Sementara, kebijakan juga sering kali terpengaruh oleh dinamika politik, seperti perubahan kepemimpinan, seperti ada pameo "ganti menteri, ganti kebijakan", regulasi yang tidak konsisten atau tekanan dari pemangku kepentingan pemilik modal. Mazmanian dan Sabatier (1981) menyampaikan bahwa kondisi perubahan lingkungan eksternal dapat menjadi hambatan dalam implementasi kebijakan publik, terutama di sektor pendidikan.
Dalam konteks pendidikan tinggi, dinamika politik yang tidak stabil, kondisi ekonomi yang buruk, dan tekanan perubahan sosial dapat membuat kebijakan sulit untuk diimplementasikan dengan baik.
Sikap Apatisme?
Faktor terakhir dalam teori Van Meter dan Van Horn adalah sikap pelaksana kebijakan (The attitude of the implementers). Di banyak perguruan tinggi, kebijakan SPMI sering kali dianggap sebagai "beban tambahan" oleh para pelaksana.
Dosen dan staf administratif yang tidak memahami manfaat langsung dari kebijakan ini "cenderung apatis" atau bahkan menolak (resistensi) menerapkannya dengan serius. Sikap ini sering kali menjadi penyebab kegagalan kebijakan di level implementasi.
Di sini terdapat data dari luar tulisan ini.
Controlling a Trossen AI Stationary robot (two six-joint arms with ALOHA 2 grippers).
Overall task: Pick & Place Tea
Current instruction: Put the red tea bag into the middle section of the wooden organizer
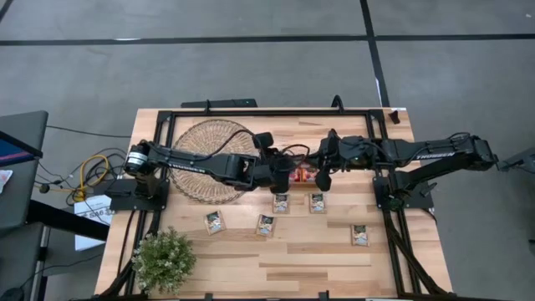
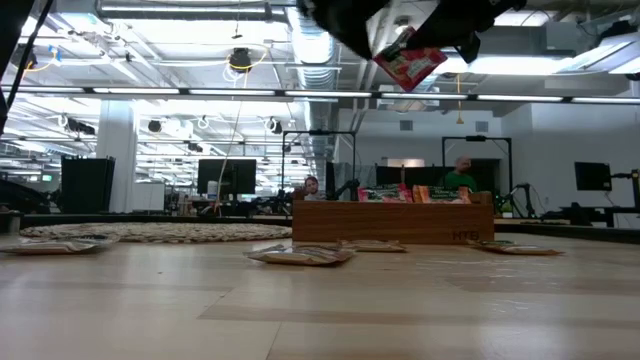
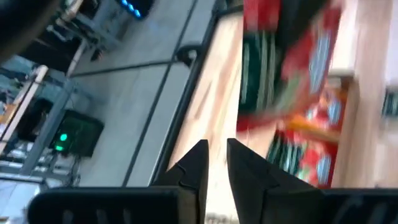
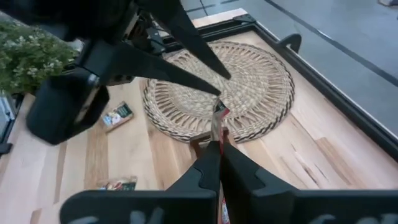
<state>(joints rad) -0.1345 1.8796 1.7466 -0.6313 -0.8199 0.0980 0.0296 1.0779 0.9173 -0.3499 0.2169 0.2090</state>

Lipsky (1980), dalam teorinya tentang street-level bureaucracy, menjelaskan bahwa sikap pelaksana di lapangan sangat menentukan apakah kebijakan akan berjalan sesuai rencana atau tidak. Dalam kasus kebijakan SPMI, tanpa komitmen dan dukungan penuh dari pelaksana, kebijakan ini hanya akan sia-sia belaka.
Para pelaksana kebijakan di tingkat bawah atau yang berhadapan langsung dengan stakeholder (seperti Rektor, Dosen, atau Petugas administrasi) memiliki peran penting dalam menentukan apakah kebijakan SPMI akan diimplementasikan sesuai dengan standar SPMI atau tidak. Lipsky berpendapat bahwa "birokrat tingkat bawah" ini memiliki diskresi (kewenangan untuk membuat keputusan) yang cukup besar dalam menerjemahkan standar SPMI menjadi tindakan konkret di lapangan.
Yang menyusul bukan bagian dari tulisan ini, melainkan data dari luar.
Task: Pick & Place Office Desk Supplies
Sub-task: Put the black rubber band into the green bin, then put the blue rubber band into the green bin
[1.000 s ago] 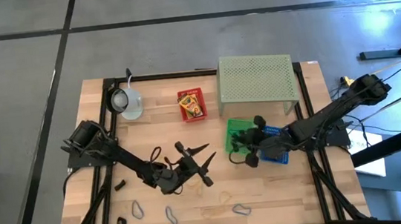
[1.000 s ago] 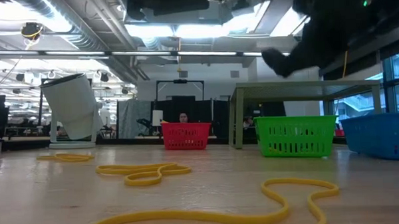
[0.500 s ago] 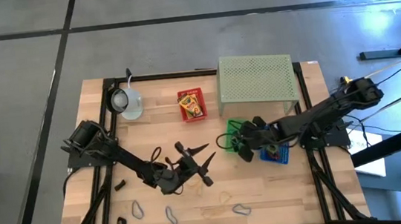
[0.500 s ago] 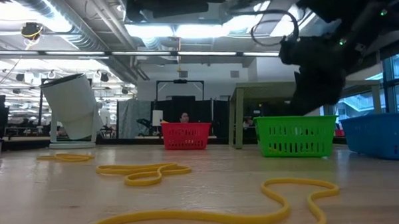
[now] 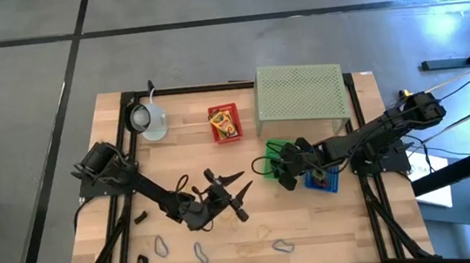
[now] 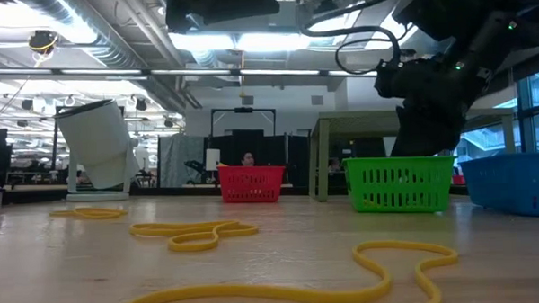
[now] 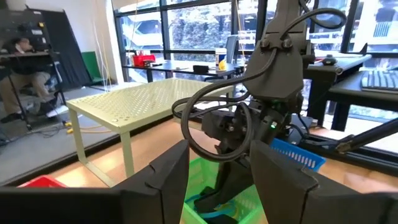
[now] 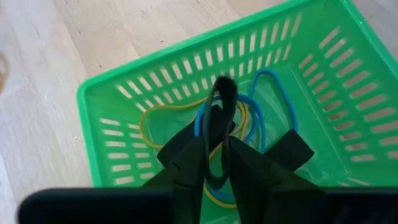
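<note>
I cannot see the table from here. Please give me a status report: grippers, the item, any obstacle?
Right gripper over green basket, black loop between its fingers. Left gripper open, mid-table, holding nothing. Blue and yellow loops already in basket. No obstacle.

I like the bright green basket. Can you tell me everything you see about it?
The green basket looks like shiny plastic, with slotted walls and a thick rim. It sits upright on the wooden table, in front of the pale green perforated stand and beside a blue basket. Inside lie blue and yellow loops. The right gripper reaches down into it with a thin black loop between its fingers, which are only slightly apart.
</note>
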Controlling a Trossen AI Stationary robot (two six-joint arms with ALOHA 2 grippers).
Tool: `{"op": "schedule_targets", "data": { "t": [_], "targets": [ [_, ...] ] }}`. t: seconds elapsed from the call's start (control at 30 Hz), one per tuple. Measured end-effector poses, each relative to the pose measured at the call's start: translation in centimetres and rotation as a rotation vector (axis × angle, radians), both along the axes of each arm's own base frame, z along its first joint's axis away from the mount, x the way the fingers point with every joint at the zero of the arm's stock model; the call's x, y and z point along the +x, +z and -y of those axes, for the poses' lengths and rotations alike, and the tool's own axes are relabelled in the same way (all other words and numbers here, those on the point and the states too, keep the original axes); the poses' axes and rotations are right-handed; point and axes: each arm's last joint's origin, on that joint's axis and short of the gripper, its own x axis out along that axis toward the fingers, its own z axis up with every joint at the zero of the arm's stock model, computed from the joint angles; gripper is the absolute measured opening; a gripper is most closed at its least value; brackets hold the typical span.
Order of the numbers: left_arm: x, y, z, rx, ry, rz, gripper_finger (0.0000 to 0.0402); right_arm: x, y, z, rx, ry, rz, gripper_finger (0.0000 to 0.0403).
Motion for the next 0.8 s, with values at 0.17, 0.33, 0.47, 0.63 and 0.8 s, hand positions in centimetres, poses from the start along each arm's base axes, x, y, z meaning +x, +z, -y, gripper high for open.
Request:
{"op": "schedule_targets", "data": {
  "t": [0.17,0.33,0.47,0.63,0.8],
  "targets": [
    [-0.2,-0.2,0.5,-0.036,-0.026,0.010,0.0164,0.0,0.0,0.0,-0.002,0.003,-0.001,0.0109],
    [0.1,-1.3,0.7,-0.138,-0.205,-0.017,0.0164,0.0,0.0,0.1,-0.025,-0.011,0.005,0.0144],
    [0.3,-2.8,0.8,-0.295,-0.395,-0.113,0.0164,0.0,0.1,0.0,-0.019,0.004,0.004,0.0165],
    [-0.7,-3.5,1.6,-0.482,-0.579,-0.275,0.0164,0.5,1.3,-0.3,-0.020,0.052,0.032,0.0177],
    [-3.2,-2.3,2.5,-0.749,-0.696,-0.463,0.0164,1.2,2.6,-1.1,-0.003,0.114,0.067,0.0178]
  ]
}}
Baca juga:Â Ketika Mutu Tidak Lagi Linier
Kegagalan atau Tantangan?
Studi penerapan kebijakan SPMI melalui perspektif teori Van Meter dan Van Horn menunjukkan bahwa kegagalan implementasi bukan masalah tunggal, namun akibat interaksi kompleks dari berbagai macam faktor. Dari standar (target) yang terlalu tinggi, keterbatasan sumber daya (resources), hingga sikap apatis pelaksana kebijakan, tantangan dalam implementasi SPMI sangat beragam.
Perguruan tinggi dan stakeholder lainnya, perlu melakukan evaluasi mendalam untuk mengidentifikasi area-area yang memerlukan perbaikan. Dengan mengatasi hambatan-hambatan ini, diharapkan kebijakan SPMI dapat dijalankan secara lebih efektif, sehingga tujuan peningkatan mutu pendidikan tinggi di Indonesia dapat tercapai. InsyaAllah.
Referensi:
- Van Meter, D.S., & Van Horn, C.E. (1975). The Policy Implementation Process: A Conceptual Framework.Administration & Society, https://doi.org/10.1177/009539977500600404
- Pressman, J.L., & Wildavsky, A. (1973). Implementation: How Great Expectations in Washington Are Dashed in Oakland; Or, Why It's Amazing that Federal Programs Work at All. University of California Press.
- Goggin, M.L., Bowman, A.O., Lester, J.P., & O'Toole, L.J. (1990). Implementation Theory and Practice: Toward a Third Generation. Scott, Foresman and Company.
- Matland, R.E. (1995). Synthesizing the implementation literature: The ambiguity-conflict model of policy implementation. Journal of Public Administration Research and Theory.
- Mazmanian, D.A., & Sabatier, P. (1981). Effective Policy Implementation. Lexington Books.
- Lipsky, M. (1980). Street-Level Bureaucracy: Dilemmas of the Individual in Public Services. Russell Sage Foundation.